Speculating: removing quotas entirely would probably make it too easy for people to abuse the index as a source of storage, and would also misalign the incentives around keeping packages small (IIUC, ballooning distribution sizes cause issues for pip as well as cache and mirror operators). But excluding yanked packages from the overall quota count seems like a reasonable middle ground.
Sorry if this was already discussed, but: IIUC the current limits are per file and per project, isn’t it conceivable to have a limit per period of time? Which might help relieve projects with a long release history behind them while still keeping the storage under control?
I don’t think this was discussed!

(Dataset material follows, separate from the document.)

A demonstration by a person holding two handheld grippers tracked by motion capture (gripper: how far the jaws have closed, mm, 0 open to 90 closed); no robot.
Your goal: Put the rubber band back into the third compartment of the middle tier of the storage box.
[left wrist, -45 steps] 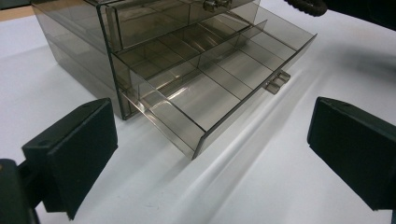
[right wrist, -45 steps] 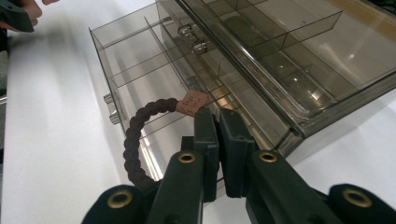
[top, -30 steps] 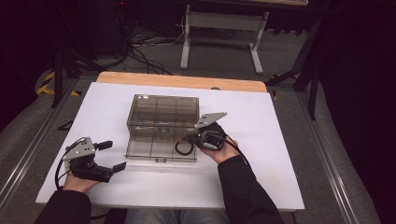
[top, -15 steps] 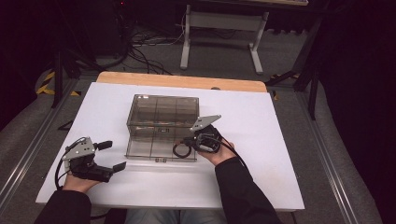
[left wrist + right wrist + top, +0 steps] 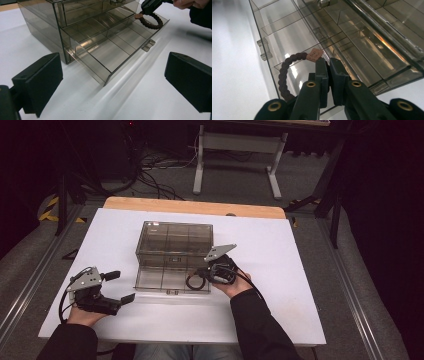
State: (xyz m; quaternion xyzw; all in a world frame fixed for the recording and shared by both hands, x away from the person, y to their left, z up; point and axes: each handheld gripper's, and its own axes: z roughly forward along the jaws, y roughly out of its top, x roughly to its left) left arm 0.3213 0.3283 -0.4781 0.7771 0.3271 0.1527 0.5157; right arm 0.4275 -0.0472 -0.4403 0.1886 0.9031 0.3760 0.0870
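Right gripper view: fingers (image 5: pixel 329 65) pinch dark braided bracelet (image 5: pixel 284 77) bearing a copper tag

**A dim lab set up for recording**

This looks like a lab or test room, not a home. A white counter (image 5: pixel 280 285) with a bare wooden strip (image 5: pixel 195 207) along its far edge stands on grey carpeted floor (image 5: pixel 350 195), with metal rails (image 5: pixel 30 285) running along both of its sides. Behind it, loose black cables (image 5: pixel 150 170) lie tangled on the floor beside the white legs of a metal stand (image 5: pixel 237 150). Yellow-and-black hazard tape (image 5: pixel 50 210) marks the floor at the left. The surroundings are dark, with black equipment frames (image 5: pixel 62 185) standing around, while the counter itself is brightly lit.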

From my perspective that is technically feasible, but I don’t think it would limit the abuse vector much: as with the current system, someone who wants to abuse PyPI for storage could fan their uploads across several accounts. It’d also be hard to find a “sweet spot,” since package release activity is spiky (nothing for a while, and then a bunch of distributions for a release all at once). This can already happen due to quotas, but it wouldn’t be great if we added another failure mode where a critical bugfix release can fail to upload because the uploader has exhausted their current window’s upload quota
I think lifting quotas for verified organizations is probably the most tractable and suitable solution to the quota problem: it removes a set of failure modes during upload, and would encompass the most common current set of needs for deletions.
I don’t think I’m qualified to make a legal judgement, but I’ll answer from particularity: there’s evidence that the majority of packaging ecosystems don’t consider limiting user deletions to be a serious risk w/r/t the GDPR. So there’s abductive evidence that administrator-only deletions don’t pose a GDPR problem.

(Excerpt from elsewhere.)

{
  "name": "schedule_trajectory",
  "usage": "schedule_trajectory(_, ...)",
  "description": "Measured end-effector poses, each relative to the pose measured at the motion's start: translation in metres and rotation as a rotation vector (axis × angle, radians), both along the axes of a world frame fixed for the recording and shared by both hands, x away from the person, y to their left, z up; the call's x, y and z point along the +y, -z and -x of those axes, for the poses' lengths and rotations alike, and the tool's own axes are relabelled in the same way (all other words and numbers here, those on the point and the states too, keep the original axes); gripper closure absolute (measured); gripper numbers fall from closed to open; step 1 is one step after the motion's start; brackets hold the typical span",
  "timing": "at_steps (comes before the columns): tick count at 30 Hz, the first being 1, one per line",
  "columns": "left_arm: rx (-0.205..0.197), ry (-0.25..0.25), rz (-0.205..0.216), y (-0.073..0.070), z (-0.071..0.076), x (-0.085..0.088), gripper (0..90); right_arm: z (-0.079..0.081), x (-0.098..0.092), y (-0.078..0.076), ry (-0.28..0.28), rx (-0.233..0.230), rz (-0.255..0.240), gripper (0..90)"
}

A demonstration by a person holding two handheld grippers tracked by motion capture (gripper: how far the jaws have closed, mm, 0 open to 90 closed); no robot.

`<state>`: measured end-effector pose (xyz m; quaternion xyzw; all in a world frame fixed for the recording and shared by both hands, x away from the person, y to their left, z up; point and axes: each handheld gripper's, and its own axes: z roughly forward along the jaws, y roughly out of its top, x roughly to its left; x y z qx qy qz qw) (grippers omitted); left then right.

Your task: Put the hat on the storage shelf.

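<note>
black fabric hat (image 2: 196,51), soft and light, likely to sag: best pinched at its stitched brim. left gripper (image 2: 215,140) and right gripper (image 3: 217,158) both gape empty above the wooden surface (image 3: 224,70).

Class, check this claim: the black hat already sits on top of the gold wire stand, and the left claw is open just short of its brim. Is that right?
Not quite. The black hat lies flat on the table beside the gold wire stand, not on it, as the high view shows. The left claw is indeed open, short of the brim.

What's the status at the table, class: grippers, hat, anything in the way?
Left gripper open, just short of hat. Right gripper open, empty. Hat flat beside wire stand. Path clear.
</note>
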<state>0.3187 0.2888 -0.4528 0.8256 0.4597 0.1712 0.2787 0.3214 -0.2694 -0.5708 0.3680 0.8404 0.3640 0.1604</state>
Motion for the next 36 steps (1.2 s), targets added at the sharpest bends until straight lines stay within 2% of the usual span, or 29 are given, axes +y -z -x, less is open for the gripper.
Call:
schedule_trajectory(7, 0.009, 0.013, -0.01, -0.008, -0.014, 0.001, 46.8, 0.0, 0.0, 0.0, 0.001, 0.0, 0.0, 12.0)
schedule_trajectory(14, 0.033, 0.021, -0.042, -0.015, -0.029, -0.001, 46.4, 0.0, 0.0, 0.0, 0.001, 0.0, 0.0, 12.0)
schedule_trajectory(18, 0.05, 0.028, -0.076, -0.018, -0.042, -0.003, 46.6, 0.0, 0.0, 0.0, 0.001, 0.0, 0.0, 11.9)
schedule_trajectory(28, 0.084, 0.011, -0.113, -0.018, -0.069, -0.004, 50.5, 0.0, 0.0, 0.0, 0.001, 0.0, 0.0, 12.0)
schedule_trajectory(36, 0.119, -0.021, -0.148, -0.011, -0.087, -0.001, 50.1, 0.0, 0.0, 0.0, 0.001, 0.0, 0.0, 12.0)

Since the quota discussion got moved out, I’ll say again that I think this proposal is not acceptable as long as user-initiated deletion is the only way to immediately unblock quota limitations.
Agreed. I don’t think the quota discussion should have been moved to another thread, TBH, as it’s essentially the main issue with this proposal.

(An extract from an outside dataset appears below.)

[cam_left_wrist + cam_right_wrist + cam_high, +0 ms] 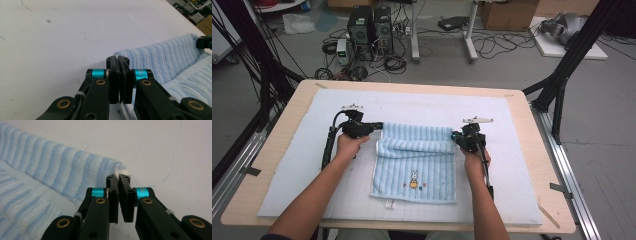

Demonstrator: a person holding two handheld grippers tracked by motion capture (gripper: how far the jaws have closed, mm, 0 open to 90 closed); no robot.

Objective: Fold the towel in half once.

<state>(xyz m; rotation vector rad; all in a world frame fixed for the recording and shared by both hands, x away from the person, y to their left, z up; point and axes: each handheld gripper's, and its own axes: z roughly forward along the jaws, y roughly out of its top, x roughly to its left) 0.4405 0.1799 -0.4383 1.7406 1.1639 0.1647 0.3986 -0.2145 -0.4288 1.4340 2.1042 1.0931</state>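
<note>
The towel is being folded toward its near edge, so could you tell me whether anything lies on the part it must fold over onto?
Nothing visible does. The left gripper and right gripper are each shut on a far corner of the towel. The near half, with its rabbit picture, lies flat and bare on the white mat.

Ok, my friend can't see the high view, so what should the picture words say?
A person's two hands hold black grippers, the left gripper and right gripper, each pinching a far corner of a light blue towel and folding it toward the person. The towel has a little bunny on it and lies on a white mat on a wooden table.
</note>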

To put it another way, I think this PEP needs to answer the question “how would a project that is having issues because of quota limits handle those issues if deletion is no longer available (or at least, also blocked on needing an admin action)?”
Thanks both. I understand (and agree) with that position w/r/t to the PEP. To take it back to a concrete proposed solution: assuming that PyPI begins approving organization accounts in the medium term (and that the majority of deletions-because-of-quota issues can be sidestepped by raising or eliminating quotas for verified orgs), do you two feel that that would be an adequate solution to the quota problem?
The reason I ask is because I’m trying to figure out how much language the PEP should dedicate to the problem of storage quotas, which is essentially an entirely PyPI-specific policy problem that might become mostly moot once verified orgs are being approved at a steady rate. If that’s the case, then my personal inclination here is to freeze this PEP until PyPI makes those changes and continue along with less emphasis placed on deletions, since the problem will be mostly ameliorated as a matter of policy.
If OTOH you don’t feel this would be an adequate solution, then I’ll work in additional language explaining the problem in depth and go back to the drawing board on tractable solutions.
Verifying a contributor/org is basically what happens when an individual publisher makes a quota request, and historically that hasn’t been sufficient (at least in my experience, based on a couple of teams at $work who hit the quotas either per-file or per-project). I think getting turnaround time on requests down to under a day would be sufficient - as it stands, my $work teams can’t actually expect to delete files quicker than that anyway, as they’re slowly losing interactive login to PyPI and will have to go through another internal team for deletions.
But more fundamentally, I’m also not convinced that the damage done by a package disappearing (which can be easily mitigated by the consumer if they are concerned) is worse than the damage done by a package not being published (which cannot).